[[ Material provided open ]]

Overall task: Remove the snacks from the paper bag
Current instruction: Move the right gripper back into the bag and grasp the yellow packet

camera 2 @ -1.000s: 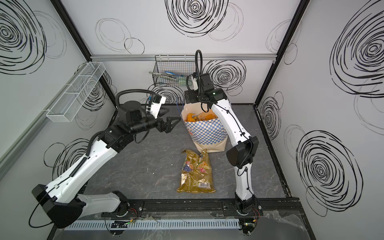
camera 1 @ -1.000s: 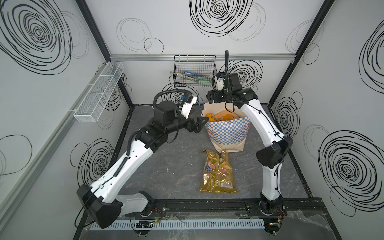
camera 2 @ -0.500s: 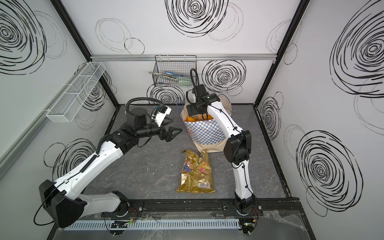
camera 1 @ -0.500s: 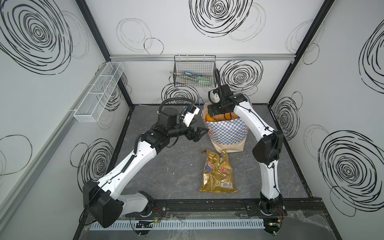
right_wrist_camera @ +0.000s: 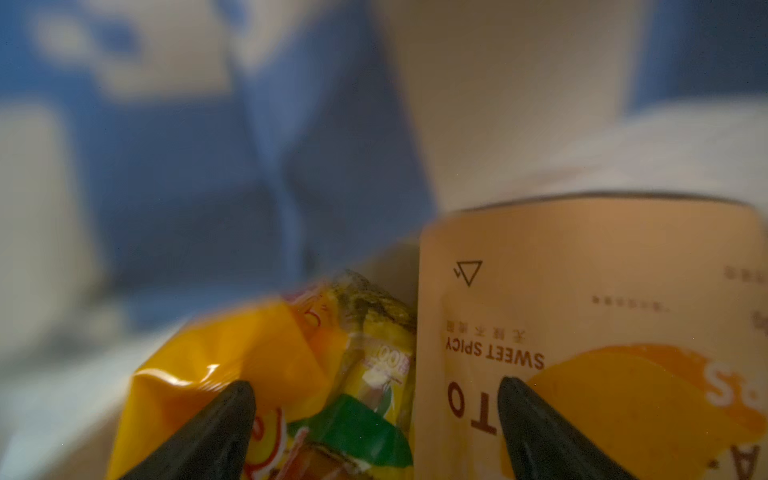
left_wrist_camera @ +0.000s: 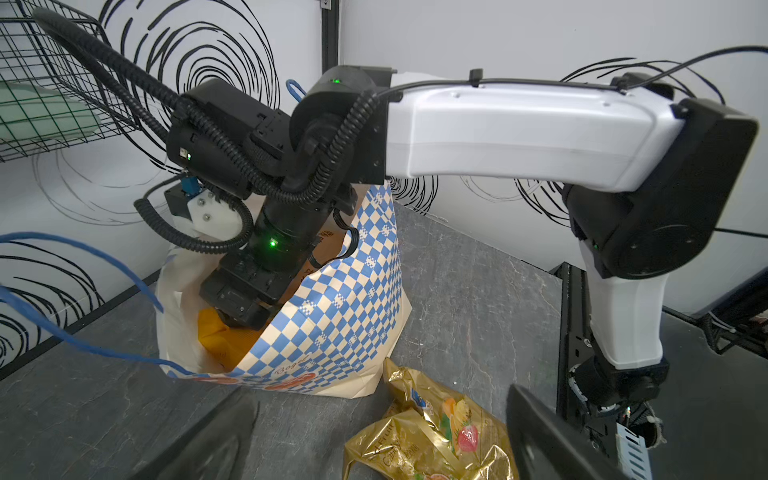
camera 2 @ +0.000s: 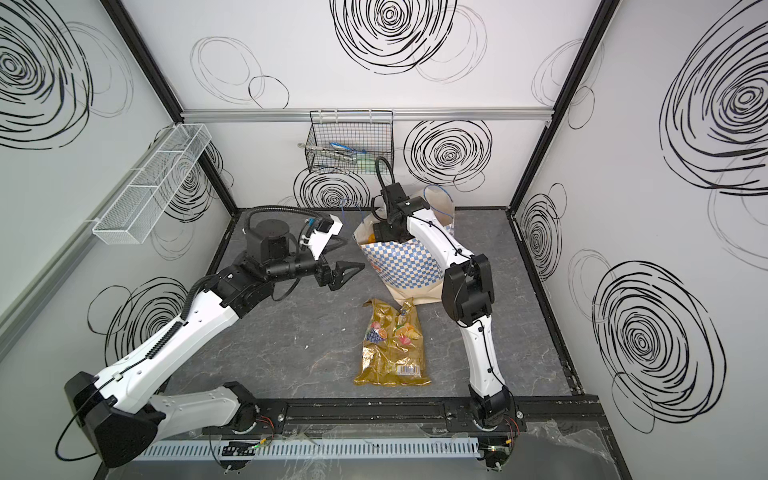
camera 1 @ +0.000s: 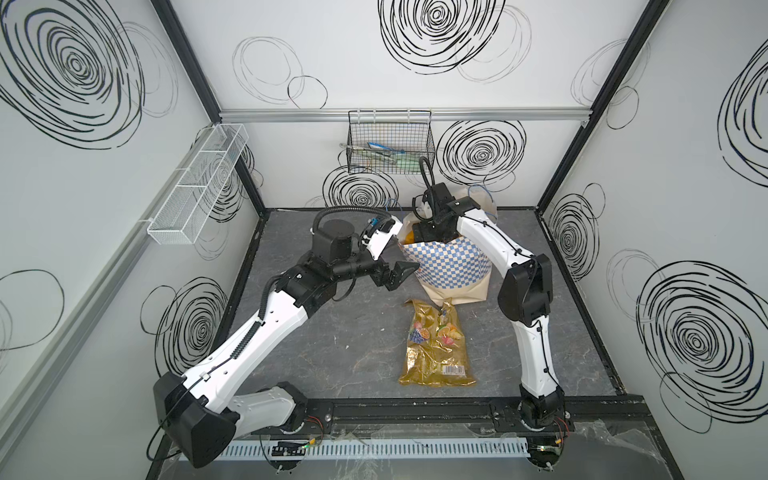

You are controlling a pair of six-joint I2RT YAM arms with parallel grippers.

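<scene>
Cream paper bag (camera 1: 451,270) with a blue check band stands upright at the far middle of the grey floor, mouth open, blue cord handles (left_wrist_camera: 83,291) flopped outward. Just changed: the right gripper (right_wrist_camera: 374,384) has come down from above the rim and now sits inside the bag, wrist sunk below the paper edge in both top views. Its wrist view shows the jaws spread wide and gripping nothing, with an orange-yellow foil packet (right_wrist_camera: 232,353) just beyond one finger and a tan "SWEET SPICY" potato bag (right_wrist_camera: 582,311) just beyond the other, the two packets standing side by side. Reading: this is the reach for the next snack, with contact close but no pinch yet; which packet is the target I cannot tell. Compared with a second ago, the right elbow has folded down and toward the bag. The left gripper (camera 1: 402,272) has dropped from the bag's rim to a spot lower on its left side, near the paper but apart from it, with jaws open and empty in its wrist view. Unchanged: the gold fruit-candy packet (camera 1: 436,353) lies flat on the floor just near of the bag, already out. The black wire basket (camera 1: 390,145) hangs on the far wall, untouched. At least two packets remain inside.
</scene>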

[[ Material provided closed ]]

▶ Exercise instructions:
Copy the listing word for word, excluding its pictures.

▶ Result:
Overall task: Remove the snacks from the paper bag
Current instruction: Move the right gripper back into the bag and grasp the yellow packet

camera 2 @ -1.000s: 
camera 1 @ -1.000s: 
camera 2 @ -0.500s: 
camera 1 @ -0.500s: 
right_wrist_camera @ +0.000s: 
left_wrist_camera @ +0.000s: 
camera 2 @ +0.000s: 
camera 1 @ +0.000s: 

You are controlling a pair of six-joint I2RT YAM arms with parallel grippers.

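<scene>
Cream paper bag (camera 1: 451,270) with a blue check band stands upright at the far middle of the grey floor, mouth open, blue cord handles (left_wrist_camera: 83,291) flopped outward. Just changed: the right gripper (right_wrist_camera: 374,384) has come down from above the rim and now sits inside the bag, wrist sunk below the paper edge in both top views. Its wrist view shows the jaws spread wide and gripping nothing, with an orange-yellow foil packet (right_wrist_camera: 232,353) just beyond one finger and a tan "SWEET SPICY" potato bag (right_wrist_camera: 582,311) just beyond the other, the two packets standing side by side. Reading: this is the reach for the next snack, with contact close but no pinch yet; which packet is the target I cannot tell. Compared with a second ago, the right elbow has folded down and toward the bag. The left gripper (camera 1: 402,272) has dropped from the bag's rim to a spot lower on its left side, near the paper but apart from it, with jaws open and empty in its wrist view. Unchanged: the gold fruit-candy packet (camera 1: 436,353) lies flat on the floor just near of the bag, already out. The black wire basket (camera 1: 390,145) hangs on the far wall, untouched. At least two packets remain inside.
</scene>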

The answer has been fully stated.